- Work instructions
Without including any pictures, copy every line below exactly.

BEGIN

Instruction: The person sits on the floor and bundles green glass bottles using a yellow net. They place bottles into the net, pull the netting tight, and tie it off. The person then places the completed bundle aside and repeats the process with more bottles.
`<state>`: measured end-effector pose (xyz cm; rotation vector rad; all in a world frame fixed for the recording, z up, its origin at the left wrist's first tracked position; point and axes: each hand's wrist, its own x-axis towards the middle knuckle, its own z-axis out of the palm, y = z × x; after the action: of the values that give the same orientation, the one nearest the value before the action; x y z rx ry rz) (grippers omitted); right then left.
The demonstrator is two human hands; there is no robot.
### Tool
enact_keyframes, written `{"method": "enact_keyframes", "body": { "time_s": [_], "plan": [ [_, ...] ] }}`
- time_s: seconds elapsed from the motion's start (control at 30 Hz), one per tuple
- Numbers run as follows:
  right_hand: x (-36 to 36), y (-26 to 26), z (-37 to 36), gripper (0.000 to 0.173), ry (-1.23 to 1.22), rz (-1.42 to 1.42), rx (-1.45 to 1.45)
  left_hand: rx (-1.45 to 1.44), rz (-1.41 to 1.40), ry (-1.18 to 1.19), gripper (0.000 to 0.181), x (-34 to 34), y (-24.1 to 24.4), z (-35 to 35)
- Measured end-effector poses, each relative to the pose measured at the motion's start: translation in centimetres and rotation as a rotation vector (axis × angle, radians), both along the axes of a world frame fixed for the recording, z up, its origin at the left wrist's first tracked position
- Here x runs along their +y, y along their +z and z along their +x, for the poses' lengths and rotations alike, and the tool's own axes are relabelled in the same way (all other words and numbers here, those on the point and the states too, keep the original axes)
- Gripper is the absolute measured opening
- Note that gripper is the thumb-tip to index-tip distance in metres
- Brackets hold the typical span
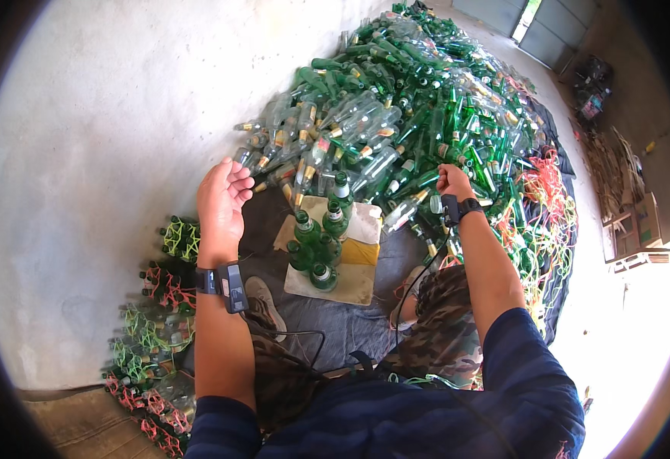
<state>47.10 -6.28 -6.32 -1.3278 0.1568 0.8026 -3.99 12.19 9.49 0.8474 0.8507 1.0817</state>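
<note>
Several green glass bottles [323,241] stand upright in a close group on a flat, pale board [358,275] between my feet. My left hand [226,195] is raised to the left of them, palm turned inward, fingers loosely bent and holding nothing. To their right, my right hand [453,182] is at the near edge of a large heap of green and clear glass bottles [369,120]. Its fingers are curled, and whether they hold anything cannot be told. Each wrist wears a strapped black device.
Bottles bound with coloured twine [151,338] stand along the wall at the left. Tangled red and pale twine [544,189] lies on the heap's right side. A dark sheet [335,338] covers the floor underfoot. A cardboard box [647,221] stands far right. Black cables hang from my wrists.
</note>
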Motion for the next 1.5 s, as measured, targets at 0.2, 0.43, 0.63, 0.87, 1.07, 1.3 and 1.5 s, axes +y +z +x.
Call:
{"method": "enact_keyframes", "body": {
  "time_s": [0.2,0.43,0.63,0.87,1.07,1.3,1.5],
  "plan": [
    [0.9,-7.3,3.3,0.024,0.065,-0.154,-0.023,-0.009,0.031,-0.016,0.022,0.5,-0.4,0.1],
    [3.9,-13.0,6.1,0.022,0.123,-0.250,0.012,0.038,0.081,-0.022,0.023,-0.6,0.6,-0.4],
    [6.6,-16.1,7.1,0.020,0.141,-0.309,0.016,0.093,0.134,0.003,0.026,-1.0,1.8,0.1],
    [8.3,-21.8,11.4,0.017,0.073,-0.258,0.042,0.201,0.132,0.068,0.025,0.2,1.1,1.9],
    [11.3,-23.0,10.4,0.023,-0.045,-0.339,-0.128,0.264,0.116,0.086,0.024,1.8,0.0,2.9],
    [12.6,-24.5,12.2,0.062,0.008,-0.396,-0.243,0.313,0.122,0.051,0.025,3.6,-1.0,4.9],
    [13.3,-24.5,12.2,0.060,0.093,-0.570,-0.328,0.367,0.122,0.036,0.025,4.0,-1.7,6.1]
  ]
}}
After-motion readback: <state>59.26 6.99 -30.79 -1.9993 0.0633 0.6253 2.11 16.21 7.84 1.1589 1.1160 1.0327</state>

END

- Solution to this task
Instruction: The person sits on the floor and bundles green glass bottles using a yellow net. They place bottles into the net, pull the netting tight, and tie it off. The person then places the completed bundle aside and repeats the process with more bottles.
`<state>`: measured end-effector pose (xyz cm; rotation vector rad; all in a world frame fixed for the recording, z up, its origin at the left wrist's first tracked position; point and axes: each hand's wrist, its own x-axis towards the middle knuckle, its own z-axis out of the palm, y = z × x; after the action: of the values that give the same orientation, the one nearest the value before the action; x y z rx ry rz) (grippers omitted); right then left.
The demonstrator is two human hands; there is no robot.
### Tool
enact_keyframes, written `{"method": "enact_keyframes", "body": { "time_s": [_], "plan": [ [_, ...] ] }}`
- time_s: seconds elapsed from the motion's start (control at 30 Hz), one per tuple
- Numbers run as follows:
  right_hand: x (-36 to 36), y (-26 to 26), z (-37 to 36), gripper (0.000 to 0.173), ry (-1.23 to 1.22), rz (-1.42 to 1.42), rx (-1.45 to 1.45)
  left_hand: rx (-1.45 to 1.44), rz (-1.41 to 1.40), ry (-1.18 to 1.19), gripper (0.000 to 0.181), x (-34 to 34), y (-24.1 to 24.4), z (-35 to 35)
- Measured end-effector poses, each relative to the pose measured at the motion's start: translation in centimetres and rotation as a rotation vector (axis × angle, radians), both along the axes of a world frame fixed for the recording, z up, its origin at the left wrist's first tracked position
- Here x runs along their +y, y along their +z and z along their +x, for the poses' lengths and rotations alike, and the tool's own axes are relabelled in the same way (all other words and numbers here, those on the point and the states too, keep the original axes)
- Gripper is the absolute measured opening
- Note that gripper is the thumb-tip to index-tip distance in metres
- Brackets hold the typical span
<state>47.10 -6.28 -6.32 -1.3278 0.1568 0.8026 -3.99 12.19 9.49 0.8474 0.8507 1.0817</state>
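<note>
Several green glass bottles [323,241] stand upright in a close group on a flat, pale board [358,275] between my feet. My left hand [226,195] is raised to the left of them, palm turned inward, fingers loosely bent and holding nothing. To their right, my right hand [453,182] is at the near edge of a large heap of green and clear glass bottles [369,120]. Its fingers are curled, and whether they hold anything cannot be told. Each wrist wears a strapped black device.
Bottles bound with coloured twine [151,338] stand along the wall at the left. Tangled red and pale twine [544,189] lies on the heap's right side. A dark sheet [335,338] covers the floor underfoot. A cardboard box [647,221] stands far right. Black cables hang from my wrists.
</note>
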Motion for the next 1.5 s, as measured, targets at 0.2, 0.43, 0.63, 0.87, 1.07, 1.3 and 1.5 s, axes +y +z +x.
Call:
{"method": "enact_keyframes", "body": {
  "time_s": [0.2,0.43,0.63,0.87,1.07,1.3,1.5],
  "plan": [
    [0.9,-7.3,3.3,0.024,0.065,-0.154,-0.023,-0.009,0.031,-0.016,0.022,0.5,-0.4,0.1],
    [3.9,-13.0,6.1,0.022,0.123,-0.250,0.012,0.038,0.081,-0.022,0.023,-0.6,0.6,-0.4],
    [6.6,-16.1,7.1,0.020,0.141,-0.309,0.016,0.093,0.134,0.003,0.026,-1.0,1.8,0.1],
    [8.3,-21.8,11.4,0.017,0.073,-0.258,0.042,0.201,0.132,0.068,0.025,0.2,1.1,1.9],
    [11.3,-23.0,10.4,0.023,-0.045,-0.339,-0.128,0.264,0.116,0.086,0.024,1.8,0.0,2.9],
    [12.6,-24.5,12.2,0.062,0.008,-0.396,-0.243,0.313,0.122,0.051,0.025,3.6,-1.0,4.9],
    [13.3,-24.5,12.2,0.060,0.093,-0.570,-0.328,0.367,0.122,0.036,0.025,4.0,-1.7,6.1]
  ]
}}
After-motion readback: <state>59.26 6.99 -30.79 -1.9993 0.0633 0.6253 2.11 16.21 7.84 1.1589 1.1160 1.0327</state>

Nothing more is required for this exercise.